On the nobility of Last Place

The Red Sox are in last place and all is right with the world. Why is this right and proper and not cause for lamentation? Letme count the ways:

  1. Tickets: Now I will starting moving up the waiting list for season tickets a little faster.
  2. Pain builds character: After suffering through the special circles of hell in 1967, 1975, 1978, 1986 and 2003 (I had to completely block the team out of my consciousness from 1986 to 2005: a dark and angry 19-year walk in the wasteland) this season and the last feel right and proper. All is now as it should be.
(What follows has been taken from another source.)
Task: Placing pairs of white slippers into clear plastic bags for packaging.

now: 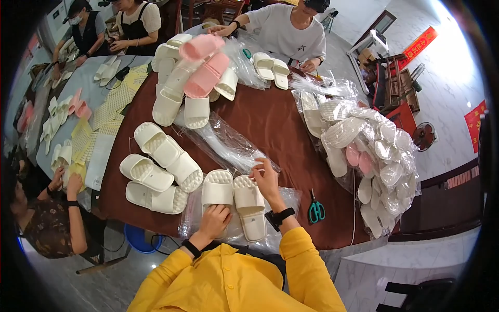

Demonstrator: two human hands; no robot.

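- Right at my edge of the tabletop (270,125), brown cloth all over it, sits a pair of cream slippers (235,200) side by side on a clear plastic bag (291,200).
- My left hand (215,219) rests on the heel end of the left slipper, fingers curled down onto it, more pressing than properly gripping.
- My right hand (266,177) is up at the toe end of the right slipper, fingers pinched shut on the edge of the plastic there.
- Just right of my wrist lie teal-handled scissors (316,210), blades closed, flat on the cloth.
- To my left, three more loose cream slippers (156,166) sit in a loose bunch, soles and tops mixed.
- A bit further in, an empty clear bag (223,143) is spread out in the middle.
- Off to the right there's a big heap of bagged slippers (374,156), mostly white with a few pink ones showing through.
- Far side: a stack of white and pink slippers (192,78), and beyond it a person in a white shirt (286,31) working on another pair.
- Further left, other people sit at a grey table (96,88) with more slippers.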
  3. After the binge comes the purge: Ownership took a $250 million salary dump last month and that feels good. Hell, the salaries of our disabled list is bigger than most team’s entire payroll.
  4. They are  the “Boston” Red Sox: screw the concept of the “Red Sox Nation” — Red Sox country starts in potato country up in Aroostook County, Maine and ends in Waterbury, Connecticut. I don’t need to see a yuppie in a Red Sox hat in Istanbul’s Tahir Square to know the team has global brand recognition. Stick to your own team please. That’s why the league expanded to your city in the first place.
  5. The End of the Pink Ass-Hats: I’ve said it before and I’ll say it again. Do away with the Wave, the pink caps, Wally the Mascot, Sweet Caroline, and stop calling it the “Green Monstah”: it is the “Wall.”
  6. Bring back Tito: okay, he got spanked with a year in Bristol, Connecticut for losing control of the 2011 team, now it’s time to bring back Francona and get things back on track.